When I stepped out from the outhouse where the toilet is, I heard a sound in the forest across the road. In the darkness I could not see what made the sound. I stood for about a minute watching the darkness between the trees, but the forest made no more strange sounds, it was quiet. Behind me it was not quiet. I turned around, my back to the forest and watched my friends and the fire at our camp site about 20 metres below me. I thought, if I cross this road behind me, walk into the forest in search of whatever made that sound, and I for some reason disappeared, how long before they’d miss me? 8 of them, divided into two groups, one group by the fire, the other inside the tent. When would they notice that I wasn’t in the other group and still hadn’t returned from the outhouse?

I asked a couple of them when I got back to the camp. On of them said “I’m sorry but honestly I don’t think we’d notice till quite a long time had passed. With all the drinking, the talking, the music and the darkness – yes, it could be a while”.
The other one she said that it would be maximum 5 minutes before she’d notice and I said “really?” and then I asked if she thought this would be true even if it hadn’t been her I had been sitting next to before I went to the “ladies room” and she said it was.

I’m not convinced though. My guess is something between 20 minutes and closer to an hour. After all, it was getting late and dark, people might soon be going to bed – wouldn’t they just assume that I had done so as well?
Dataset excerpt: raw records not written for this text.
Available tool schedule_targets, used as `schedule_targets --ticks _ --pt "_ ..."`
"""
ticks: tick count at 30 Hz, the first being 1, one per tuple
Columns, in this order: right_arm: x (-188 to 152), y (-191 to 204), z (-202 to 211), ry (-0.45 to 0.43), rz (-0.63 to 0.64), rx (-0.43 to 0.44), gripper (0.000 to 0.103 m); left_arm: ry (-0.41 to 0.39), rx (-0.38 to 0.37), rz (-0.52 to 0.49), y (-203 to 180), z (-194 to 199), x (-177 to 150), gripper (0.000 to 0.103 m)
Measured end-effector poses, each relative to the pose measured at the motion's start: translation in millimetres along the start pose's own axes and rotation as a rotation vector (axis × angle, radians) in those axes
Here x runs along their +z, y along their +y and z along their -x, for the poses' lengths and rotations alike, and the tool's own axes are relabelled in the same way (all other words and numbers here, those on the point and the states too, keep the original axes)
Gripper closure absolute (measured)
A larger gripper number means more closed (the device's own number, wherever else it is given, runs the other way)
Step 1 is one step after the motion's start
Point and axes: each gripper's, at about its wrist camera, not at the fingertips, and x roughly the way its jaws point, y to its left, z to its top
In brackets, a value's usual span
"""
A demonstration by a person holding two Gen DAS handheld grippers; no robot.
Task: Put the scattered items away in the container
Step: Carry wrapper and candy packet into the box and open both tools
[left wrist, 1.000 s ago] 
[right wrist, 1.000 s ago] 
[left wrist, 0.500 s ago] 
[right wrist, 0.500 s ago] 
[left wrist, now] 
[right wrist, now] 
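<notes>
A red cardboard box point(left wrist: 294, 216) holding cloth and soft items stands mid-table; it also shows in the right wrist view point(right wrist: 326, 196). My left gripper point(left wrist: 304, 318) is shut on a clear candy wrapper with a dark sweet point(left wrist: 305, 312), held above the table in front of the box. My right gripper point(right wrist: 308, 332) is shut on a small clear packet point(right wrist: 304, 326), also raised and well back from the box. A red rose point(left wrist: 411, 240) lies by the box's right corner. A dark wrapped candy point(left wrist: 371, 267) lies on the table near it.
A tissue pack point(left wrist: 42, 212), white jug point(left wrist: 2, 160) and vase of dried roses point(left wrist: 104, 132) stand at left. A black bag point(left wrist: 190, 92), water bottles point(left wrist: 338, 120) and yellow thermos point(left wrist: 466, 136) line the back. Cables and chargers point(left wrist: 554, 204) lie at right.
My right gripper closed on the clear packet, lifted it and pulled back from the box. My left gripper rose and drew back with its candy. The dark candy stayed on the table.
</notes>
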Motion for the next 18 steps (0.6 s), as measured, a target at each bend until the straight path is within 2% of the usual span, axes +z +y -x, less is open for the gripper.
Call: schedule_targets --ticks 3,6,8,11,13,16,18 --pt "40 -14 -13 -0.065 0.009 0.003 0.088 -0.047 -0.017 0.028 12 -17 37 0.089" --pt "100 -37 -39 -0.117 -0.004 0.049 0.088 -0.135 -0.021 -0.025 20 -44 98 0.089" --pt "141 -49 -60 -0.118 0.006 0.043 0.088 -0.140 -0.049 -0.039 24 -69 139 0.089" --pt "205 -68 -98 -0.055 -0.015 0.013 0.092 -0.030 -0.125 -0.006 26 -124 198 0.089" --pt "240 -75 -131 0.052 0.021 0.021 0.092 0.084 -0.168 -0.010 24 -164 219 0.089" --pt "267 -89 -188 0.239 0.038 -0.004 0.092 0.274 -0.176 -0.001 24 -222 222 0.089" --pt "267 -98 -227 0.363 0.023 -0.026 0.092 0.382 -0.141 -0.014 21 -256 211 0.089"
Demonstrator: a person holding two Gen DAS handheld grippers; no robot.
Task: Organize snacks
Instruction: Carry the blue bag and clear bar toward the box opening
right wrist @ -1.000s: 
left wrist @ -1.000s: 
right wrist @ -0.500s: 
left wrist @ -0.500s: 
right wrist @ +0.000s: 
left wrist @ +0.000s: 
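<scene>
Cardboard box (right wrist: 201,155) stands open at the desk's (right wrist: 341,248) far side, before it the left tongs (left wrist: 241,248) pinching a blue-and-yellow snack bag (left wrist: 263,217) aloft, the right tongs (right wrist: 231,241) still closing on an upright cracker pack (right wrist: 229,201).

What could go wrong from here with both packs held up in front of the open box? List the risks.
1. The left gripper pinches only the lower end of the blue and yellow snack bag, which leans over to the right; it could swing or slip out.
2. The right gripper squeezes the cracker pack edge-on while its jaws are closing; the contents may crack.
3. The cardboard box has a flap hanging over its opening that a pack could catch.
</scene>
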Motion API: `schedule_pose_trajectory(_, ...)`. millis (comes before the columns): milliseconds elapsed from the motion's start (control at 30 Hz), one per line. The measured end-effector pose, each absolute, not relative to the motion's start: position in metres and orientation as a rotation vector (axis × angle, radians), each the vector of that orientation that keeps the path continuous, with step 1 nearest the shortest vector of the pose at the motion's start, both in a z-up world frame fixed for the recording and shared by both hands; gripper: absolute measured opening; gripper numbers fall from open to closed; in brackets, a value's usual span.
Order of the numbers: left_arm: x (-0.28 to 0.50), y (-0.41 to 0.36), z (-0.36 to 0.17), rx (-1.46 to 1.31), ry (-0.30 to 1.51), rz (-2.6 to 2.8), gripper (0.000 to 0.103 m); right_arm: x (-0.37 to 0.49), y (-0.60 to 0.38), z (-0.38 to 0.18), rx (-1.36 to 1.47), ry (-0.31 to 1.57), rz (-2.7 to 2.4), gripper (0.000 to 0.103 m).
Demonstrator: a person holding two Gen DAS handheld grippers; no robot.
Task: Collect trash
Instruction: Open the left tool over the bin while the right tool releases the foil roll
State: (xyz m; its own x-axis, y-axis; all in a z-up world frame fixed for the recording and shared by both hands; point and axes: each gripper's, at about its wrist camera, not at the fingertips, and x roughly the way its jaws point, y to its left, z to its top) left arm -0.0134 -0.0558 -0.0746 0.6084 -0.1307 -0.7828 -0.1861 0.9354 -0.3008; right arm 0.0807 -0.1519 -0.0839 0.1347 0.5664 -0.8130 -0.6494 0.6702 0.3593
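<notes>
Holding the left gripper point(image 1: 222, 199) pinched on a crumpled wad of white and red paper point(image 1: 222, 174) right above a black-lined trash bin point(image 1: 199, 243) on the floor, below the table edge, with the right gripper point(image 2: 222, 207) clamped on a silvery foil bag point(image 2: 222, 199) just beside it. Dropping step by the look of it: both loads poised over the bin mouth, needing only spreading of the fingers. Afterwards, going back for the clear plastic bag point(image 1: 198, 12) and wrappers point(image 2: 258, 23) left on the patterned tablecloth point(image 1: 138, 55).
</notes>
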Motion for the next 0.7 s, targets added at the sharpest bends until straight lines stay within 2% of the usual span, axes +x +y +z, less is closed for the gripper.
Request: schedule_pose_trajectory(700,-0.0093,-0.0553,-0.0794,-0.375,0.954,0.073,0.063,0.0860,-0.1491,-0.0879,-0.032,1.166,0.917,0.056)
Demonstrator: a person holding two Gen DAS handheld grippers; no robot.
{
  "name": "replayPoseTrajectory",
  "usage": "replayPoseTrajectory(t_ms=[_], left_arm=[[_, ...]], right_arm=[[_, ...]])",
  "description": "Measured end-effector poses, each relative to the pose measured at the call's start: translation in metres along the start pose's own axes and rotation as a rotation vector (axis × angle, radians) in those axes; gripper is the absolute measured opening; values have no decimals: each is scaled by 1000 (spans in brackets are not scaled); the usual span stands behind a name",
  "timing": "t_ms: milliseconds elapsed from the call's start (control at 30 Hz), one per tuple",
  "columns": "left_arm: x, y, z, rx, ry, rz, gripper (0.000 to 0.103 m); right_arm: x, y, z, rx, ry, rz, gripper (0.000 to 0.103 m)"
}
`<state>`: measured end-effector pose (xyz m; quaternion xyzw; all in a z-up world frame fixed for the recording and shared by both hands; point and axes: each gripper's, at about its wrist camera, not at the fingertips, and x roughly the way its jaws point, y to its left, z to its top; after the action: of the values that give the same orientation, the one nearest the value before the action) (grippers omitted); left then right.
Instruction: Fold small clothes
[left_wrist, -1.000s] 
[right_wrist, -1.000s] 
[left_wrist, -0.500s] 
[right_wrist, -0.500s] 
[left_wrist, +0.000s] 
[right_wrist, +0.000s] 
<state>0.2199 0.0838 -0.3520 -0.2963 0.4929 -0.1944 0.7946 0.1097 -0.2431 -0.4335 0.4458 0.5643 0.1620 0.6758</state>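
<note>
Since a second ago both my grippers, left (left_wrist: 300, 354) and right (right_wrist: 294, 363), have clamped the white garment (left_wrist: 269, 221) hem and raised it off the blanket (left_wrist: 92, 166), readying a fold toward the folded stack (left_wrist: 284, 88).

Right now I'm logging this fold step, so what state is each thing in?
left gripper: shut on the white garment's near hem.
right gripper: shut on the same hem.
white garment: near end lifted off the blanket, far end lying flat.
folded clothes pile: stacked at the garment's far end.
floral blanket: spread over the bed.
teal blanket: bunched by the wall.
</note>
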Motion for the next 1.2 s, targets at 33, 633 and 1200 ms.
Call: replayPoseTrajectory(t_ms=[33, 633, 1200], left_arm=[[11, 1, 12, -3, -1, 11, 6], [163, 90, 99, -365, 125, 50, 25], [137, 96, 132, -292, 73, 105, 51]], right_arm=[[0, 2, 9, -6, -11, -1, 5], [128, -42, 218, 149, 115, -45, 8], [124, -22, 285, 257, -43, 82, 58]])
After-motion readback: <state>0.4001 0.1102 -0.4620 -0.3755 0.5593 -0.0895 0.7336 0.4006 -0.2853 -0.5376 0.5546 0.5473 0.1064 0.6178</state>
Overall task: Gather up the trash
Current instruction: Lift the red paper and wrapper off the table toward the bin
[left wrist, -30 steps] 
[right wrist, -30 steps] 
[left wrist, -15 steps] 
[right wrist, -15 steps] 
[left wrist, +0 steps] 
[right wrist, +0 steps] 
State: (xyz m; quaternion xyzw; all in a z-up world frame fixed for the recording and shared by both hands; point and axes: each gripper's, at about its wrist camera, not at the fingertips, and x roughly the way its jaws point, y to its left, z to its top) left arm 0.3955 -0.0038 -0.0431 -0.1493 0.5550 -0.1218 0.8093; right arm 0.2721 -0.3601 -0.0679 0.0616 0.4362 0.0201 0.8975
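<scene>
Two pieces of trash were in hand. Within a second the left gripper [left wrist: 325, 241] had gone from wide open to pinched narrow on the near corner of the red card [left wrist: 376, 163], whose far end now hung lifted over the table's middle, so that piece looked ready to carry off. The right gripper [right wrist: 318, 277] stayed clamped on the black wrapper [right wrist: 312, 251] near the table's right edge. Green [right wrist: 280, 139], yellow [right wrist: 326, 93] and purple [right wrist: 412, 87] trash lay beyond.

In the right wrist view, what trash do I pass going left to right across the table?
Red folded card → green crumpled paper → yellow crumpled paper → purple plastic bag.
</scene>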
I don’t know, but I do think that if I had crossed the road in search of the sound and something dangerous had been behind that sound, much could’ve happened without them knowing. And that’s an interesting thought – when it comes to writing stories!

Friday, July 14, 2006

Away for the weekend

I'm off to Oslo and Son for the weekend so that's why it will be rather quiet here the next couple of days - but you can of course spend the weekend looking forward to new notebook entries that will follow on Monday or pretty close to Monday anyway....

Thursday, July 13, 2006

Thunderstorms – notebook entry on 11th of July 2006

Thunderstorms, I hate them and I love them! I’ve never been especially terrified of thunder and lightning, growing up with a father who would sometimes wake me at night so that I could come watch the beauty of it I’ve always been used to this kind of weather. It really is beautiful the way the light so spectacularly cuts through the pitch black night and all the sounds that follows. I love the sight of it – BUT not when it’s too close!

When the thunderstorm gets too close it touches something fundamental in me, something at the core of being human I think. I believe it’s been there since the dawn of human kind. Back then people didn’t know why there was thunder and lightning and they would fear what they did not understand. It’s only in the last couple of hundred years or so that we’ve come to understand what causes weather and have learnt that most thunderstorms (well, the kinds we have in south-eastern Norway anyway) are very very rarely dangerous. Still, I guess it’s a heritage from our ancestors stretching thousands of years into the past that scares us.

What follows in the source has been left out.